Denn durch das Pestizidreduktionsprogramm konnte die Pestizidbelastung von Obst und Gemüse bei unserem Partner, der REWE Group, bereits merklich reduziert werden. Zum Beispiel hat sich die durchschnittliche Belastung von den bei Kindern beliebten kernlosen Sultanas-Trauben durch unsere intensive Zusammenarbeit mit den ProduzentInnen in der Türkei deutlich gesenkt. Nämlich um 80 % vom Jahr 2004 bis 2007.

Auch bei den stark belasteten Paprika konnte GLOBAL 2000 viel bewirken.
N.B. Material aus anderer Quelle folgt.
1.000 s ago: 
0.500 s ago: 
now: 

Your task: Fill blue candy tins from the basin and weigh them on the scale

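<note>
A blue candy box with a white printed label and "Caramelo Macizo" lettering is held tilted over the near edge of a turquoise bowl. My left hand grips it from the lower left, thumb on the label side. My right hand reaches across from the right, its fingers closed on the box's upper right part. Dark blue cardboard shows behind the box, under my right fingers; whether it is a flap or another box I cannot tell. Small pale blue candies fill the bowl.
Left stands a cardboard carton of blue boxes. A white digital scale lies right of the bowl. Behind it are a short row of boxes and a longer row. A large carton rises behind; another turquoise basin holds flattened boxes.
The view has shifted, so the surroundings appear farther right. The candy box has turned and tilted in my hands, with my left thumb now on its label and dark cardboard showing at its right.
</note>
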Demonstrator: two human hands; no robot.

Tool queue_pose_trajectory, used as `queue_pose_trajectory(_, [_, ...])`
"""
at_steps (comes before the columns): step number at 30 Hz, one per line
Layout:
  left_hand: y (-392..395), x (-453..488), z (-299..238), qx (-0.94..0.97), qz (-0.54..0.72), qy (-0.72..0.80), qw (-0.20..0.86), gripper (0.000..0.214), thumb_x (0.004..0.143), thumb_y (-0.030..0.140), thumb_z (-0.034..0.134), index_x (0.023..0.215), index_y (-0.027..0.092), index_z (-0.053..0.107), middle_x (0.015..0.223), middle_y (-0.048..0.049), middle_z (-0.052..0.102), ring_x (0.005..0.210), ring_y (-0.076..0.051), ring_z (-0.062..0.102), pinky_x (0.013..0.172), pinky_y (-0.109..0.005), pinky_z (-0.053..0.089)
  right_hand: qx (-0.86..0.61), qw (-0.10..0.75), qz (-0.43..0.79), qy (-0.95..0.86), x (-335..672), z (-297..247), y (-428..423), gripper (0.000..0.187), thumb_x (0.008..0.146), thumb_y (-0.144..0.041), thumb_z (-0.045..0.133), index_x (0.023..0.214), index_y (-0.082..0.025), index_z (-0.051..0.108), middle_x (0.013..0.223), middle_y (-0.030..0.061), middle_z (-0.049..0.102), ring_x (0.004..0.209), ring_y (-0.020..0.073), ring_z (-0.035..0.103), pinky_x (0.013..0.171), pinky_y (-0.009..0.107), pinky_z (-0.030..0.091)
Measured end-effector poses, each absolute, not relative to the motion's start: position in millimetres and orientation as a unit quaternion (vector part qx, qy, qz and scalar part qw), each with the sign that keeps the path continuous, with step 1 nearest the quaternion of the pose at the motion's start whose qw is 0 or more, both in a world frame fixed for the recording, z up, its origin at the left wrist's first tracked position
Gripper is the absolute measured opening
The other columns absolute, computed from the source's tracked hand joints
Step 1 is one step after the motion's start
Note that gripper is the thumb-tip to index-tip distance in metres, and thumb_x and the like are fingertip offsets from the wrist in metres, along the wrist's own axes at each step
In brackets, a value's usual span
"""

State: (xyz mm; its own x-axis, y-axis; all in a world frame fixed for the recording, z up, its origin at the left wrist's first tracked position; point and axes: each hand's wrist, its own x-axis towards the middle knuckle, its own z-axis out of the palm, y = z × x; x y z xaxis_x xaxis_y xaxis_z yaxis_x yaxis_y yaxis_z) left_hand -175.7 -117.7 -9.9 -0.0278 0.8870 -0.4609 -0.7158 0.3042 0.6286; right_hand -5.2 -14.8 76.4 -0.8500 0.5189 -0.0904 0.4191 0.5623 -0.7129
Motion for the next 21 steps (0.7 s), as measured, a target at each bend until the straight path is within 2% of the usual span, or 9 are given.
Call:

Lag der Anteil an vollkommen pestizidfreien Paprika 2002 bei REWE Group Austria noch unter 25 Prozent, so betrug er 2006 bereits 75 Prozent; alle 48 in diesem Jahr untersuchten Paprika-Proben hielten die gesetzlichen Höchstwerte ein. Während 2002 auf eine Paprika im Durchschnitt 2,4 Pestizide kamen, waren es 2006 nur mehr 0,7.

PRP sorgt für gesündere Umwelt
Unsere Ressourcen Wasser, Boden und Luft werden weniger mit Giften belastet.

Bessere Arbeitsbedingungen
Die Einhaltung der PRP Obergrenzen erfordert einen gezielteren und sorgfältigeren Umgang mit Pestiziden. Dadurch verringern sich Häufigkeit und Dauer des Kontakts der ProduzentInnen mit den gesundheitsschädlichen Substanzen.

Vorteile für LieferantInnen
Wer die gesetzlichen Höchstwerte überschreitet, macht sich strafbar. Durch das PRP sinkt das Risiko, durch hoch belastete Produkte rechtliche Verfolgung oder Imageschäden zu erleiden.

Wertvolle Datensammlung und Erfahrungswissen
Seit Beginn des Programms wurden über 4000 Proben gezogen und ausgewertet. Diese Untersuchungsergebnisse bilden eine reiche Grundlage für unsere Arbeit zur Senkung der Pestizidbelastung. Auch unsere gesammelten Erfahrungen aus Beratungsgesprächen, Kooperationen und Forschungsprojekten helfen uns dabei, das PRP ständig weiterzuentwickeln und zu verbessern.